Abstract

To what extent was Cuba responsible for the fall of apartheid? This essay will neither try to determine the complex chain of events that brought about the fall of apartheid in the early 1990s, nor to rehearse the role of Cuban military engagement in Angola from 1975 in this narrative. Instead, it presents two connected questions: in what name did Cuba become engaged in Angola, and how does this help us understand the global context of anti-apartheid? To tackle these questions, one could almost ignore the outcome of the conflict itself and focus directly on the principal motivations for Cuba to send up to 50,000 soldiers to fight in southern Africa from 1975 to 1991. As idealistic as it may seem, it was first and foremost in the name of non-racialism that the Cuban regime sent its army to intervene irreversibly in the history of southern Africa.
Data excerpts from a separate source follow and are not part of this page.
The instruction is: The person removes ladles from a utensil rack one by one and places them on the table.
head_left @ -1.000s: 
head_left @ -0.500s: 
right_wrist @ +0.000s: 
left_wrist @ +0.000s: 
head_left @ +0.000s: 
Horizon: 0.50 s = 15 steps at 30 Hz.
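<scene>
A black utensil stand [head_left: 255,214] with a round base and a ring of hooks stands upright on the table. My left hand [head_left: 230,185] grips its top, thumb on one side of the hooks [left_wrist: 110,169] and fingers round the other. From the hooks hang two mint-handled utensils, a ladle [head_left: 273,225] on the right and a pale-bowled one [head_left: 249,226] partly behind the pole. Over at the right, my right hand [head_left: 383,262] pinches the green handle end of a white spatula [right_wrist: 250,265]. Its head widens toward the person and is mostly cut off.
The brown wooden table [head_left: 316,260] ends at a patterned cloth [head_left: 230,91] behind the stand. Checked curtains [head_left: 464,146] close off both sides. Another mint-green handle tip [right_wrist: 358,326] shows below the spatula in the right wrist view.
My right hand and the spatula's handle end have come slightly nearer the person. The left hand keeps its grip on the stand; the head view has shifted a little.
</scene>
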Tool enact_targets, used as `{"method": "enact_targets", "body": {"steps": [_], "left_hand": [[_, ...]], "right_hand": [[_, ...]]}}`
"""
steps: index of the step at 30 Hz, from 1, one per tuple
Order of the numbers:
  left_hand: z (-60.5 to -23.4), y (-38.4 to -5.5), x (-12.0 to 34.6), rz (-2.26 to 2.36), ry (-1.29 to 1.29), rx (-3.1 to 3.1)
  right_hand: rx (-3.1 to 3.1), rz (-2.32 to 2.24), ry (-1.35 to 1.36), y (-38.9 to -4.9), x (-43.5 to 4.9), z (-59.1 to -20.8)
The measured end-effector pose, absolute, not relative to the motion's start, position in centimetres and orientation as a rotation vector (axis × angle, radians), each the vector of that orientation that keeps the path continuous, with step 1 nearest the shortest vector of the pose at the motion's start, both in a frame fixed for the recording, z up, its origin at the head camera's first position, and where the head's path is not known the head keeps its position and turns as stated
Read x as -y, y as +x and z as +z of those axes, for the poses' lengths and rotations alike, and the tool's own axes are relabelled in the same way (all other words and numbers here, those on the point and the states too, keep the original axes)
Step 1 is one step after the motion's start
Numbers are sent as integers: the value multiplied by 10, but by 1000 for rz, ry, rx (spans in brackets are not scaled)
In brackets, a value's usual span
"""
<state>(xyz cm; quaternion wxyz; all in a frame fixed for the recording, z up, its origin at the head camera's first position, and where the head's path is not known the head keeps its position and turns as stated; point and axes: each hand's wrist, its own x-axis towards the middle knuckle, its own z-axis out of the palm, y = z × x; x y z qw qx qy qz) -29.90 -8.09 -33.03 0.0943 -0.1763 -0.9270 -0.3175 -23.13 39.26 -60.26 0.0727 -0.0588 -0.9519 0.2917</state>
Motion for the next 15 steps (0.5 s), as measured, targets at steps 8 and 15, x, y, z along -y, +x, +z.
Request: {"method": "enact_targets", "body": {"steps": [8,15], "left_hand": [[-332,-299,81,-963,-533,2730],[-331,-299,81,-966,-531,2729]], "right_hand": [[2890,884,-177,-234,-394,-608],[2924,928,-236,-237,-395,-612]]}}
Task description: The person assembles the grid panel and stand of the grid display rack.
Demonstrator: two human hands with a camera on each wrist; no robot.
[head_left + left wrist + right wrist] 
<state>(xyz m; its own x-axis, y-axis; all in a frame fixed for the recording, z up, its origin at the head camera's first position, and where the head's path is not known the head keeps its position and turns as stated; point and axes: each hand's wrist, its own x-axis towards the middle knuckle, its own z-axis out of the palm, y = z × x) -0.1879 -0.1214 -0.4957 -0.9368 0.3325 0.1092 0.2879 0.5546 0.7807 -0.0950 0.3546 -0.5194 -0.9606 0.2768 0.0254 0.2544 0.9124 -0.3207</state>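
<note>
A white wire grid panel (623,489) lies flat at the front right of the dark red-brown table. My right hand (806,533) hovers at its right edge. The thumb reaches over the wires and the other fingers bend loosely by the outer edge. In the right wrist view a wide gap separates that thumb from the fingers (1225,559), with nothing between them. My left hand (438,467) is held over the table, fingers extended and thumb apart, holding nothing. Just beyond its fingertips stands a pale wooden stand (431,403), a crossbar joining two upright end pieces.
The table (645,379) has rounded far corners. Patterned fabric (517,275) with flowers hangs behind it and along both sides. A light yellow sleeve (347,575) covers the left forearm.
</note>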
As such, this chapter is not a political, diplomatic or military history of the Cuban intervention in Africa. Besides the need to complete such a narrative adding the South African views, it is rather a contribution to the cultural history of the concept of apartheid. Based on discursive analysis of the references made to the segregationist regime from the other side of the Atlantic, this contribution aims at rescaling the international dimension of a concept still far too national in tone. As a matter of fact, it was in the name of apartheid, or rather against its name, that Cuba became engaged on the soil of southern Africa—military engaged, unlike the majority of anti-apartheid movements around the world. As such, a slightly different history of non-racialism emerges from the war in Angola, a history no longer opposing two antagonistic models (mestisaje vs. apartheid) but instead, through a number of reciprocal cultural references, delineating a common history.